The procedure of BERTopic is demonstrated below:

image

Here, you can see that there are three distinct steps:

  1. Embedding documents
  2. Clustering documents
  3. Creating a topic representation.

The main output of BERTopic is a set of words per topic. Thus, multiple documents have the same topic representation.

KeyBERT

KeyBERT can roughly be divided into the following steps:

  1. Embedding documents
  2. Creating candidate keywords
  3. Calculating best keywords through either MMR, Max Sum Similarity, or Cosine Similarity

The main output of KeyBERT is a set of words per document. Thus, each document is expected to have different keywords.

BERTopic vs. KeyBERT

The main similarities between the two methods are that they embed documents and leverage MMR (although both models may opt not to). To me, that is essentially where the similarities end.

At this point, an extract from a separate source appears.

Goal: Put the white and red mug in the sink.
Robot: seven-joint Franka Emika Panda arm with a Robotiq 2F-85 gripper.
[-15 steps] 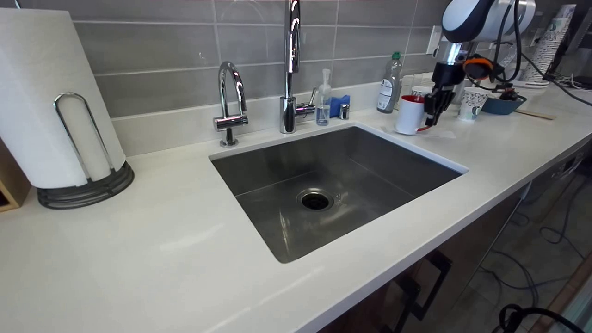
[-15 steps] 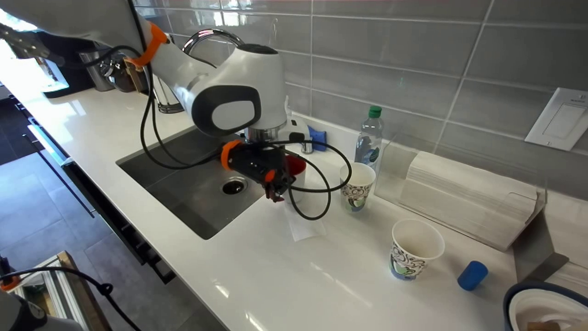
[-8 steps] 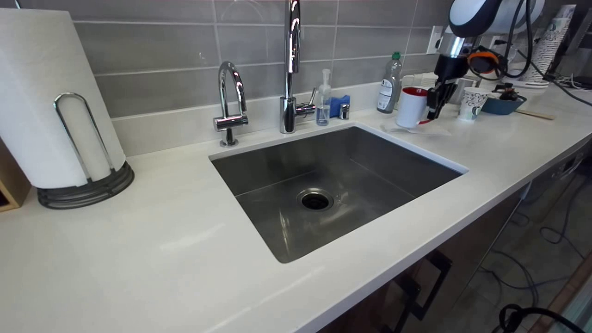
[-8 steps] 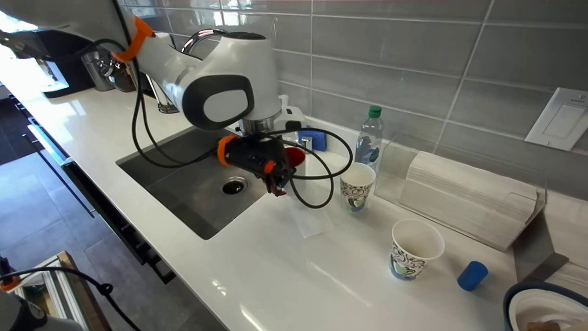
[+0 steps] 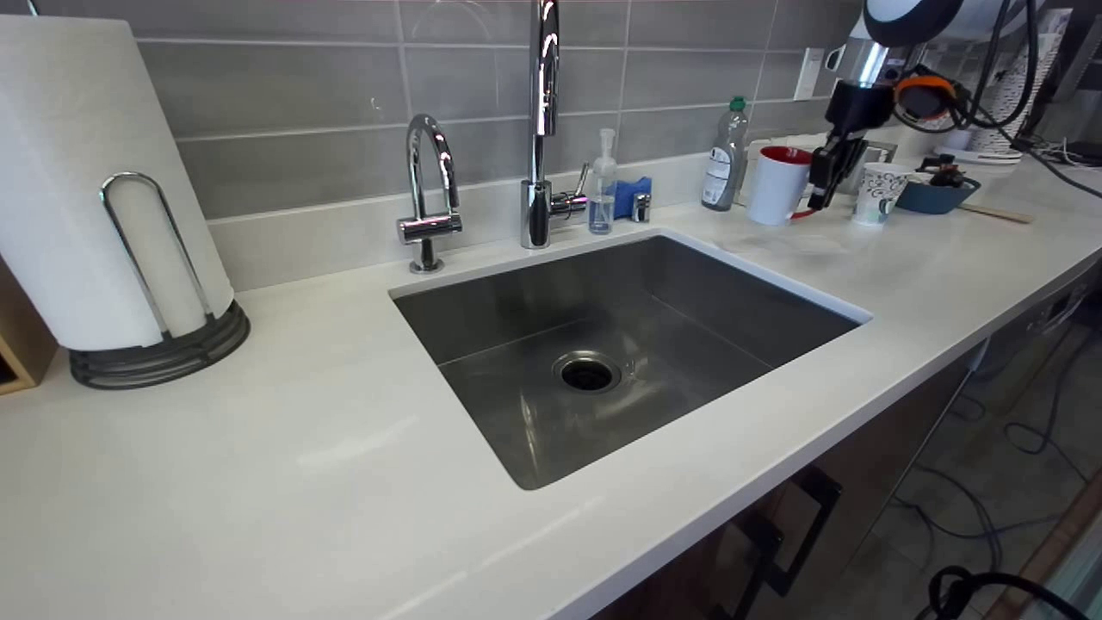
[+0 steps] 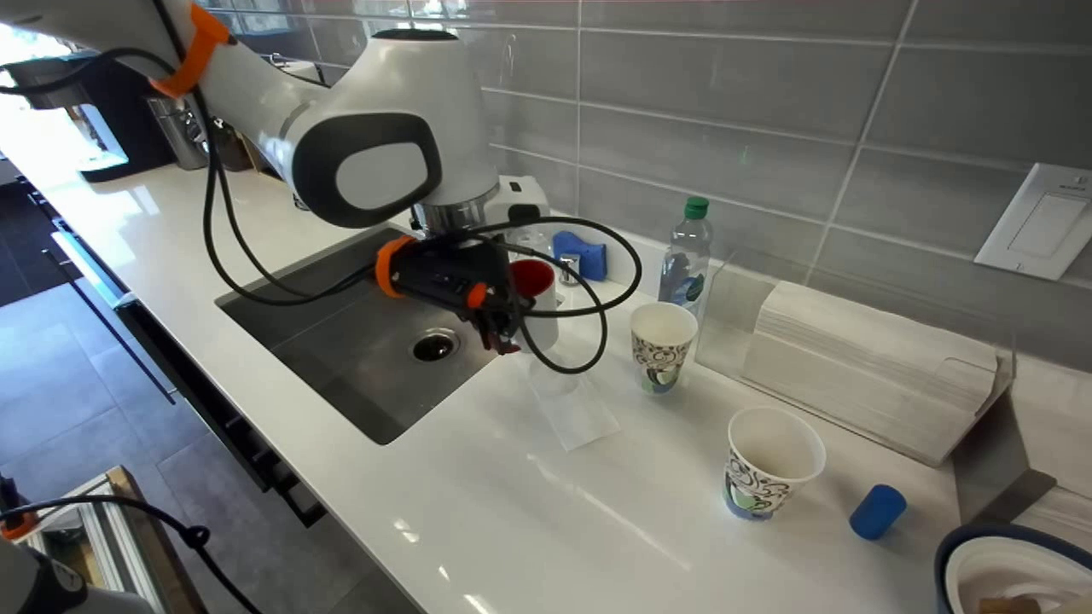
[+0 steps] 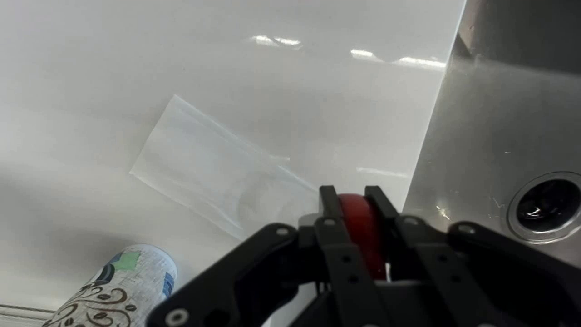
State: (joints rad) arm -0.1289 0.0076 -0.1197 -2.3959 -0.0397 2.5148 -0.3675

The main difference is everything that happens between embedding documents and, in some cases, leveraging MMR. For example, BERTopic aims to cluster documents and create a broad representation of multiple documents whereas KeyBERT does not. Moreover, when it comes down to algorithmic implementation, the UMAP/HDBSCAN/c-TF-IDF route is quite different from generating candidate keywords and comparing them to the individual documents.

When to use BERTopic vs. KeyBERT

As you might have already noticed from the descriptions above, both the purpose and output of the methods differ. BERTopic, and in that sense most topic modeling techniques, are meant to explore the data to create an understanding of the perhaps millions of documents that you have collected. KeyBERT, in contrast, is not able to do this as it creates a completely different set of words per document. An example of using KeyBERT, and in that sense most keyword extraction algorithms, is automatically creating relevant keywords for content (blogs, articles, etc.) that businesses post on their website.

P.S. I kinda went overboard with this explanation but seeing as there were several people that liked your question it seemed to be important to several others. If I wasn't clear of if you have any follow-up questions, don't hesitate to ask!

shoegazerstella commented 3 years ago

Hello @MaartenGr and thanks a lot for the clean clarification!

voxmenthe commented 1 year ago

Great explanation really appreciated being able to find this thanks!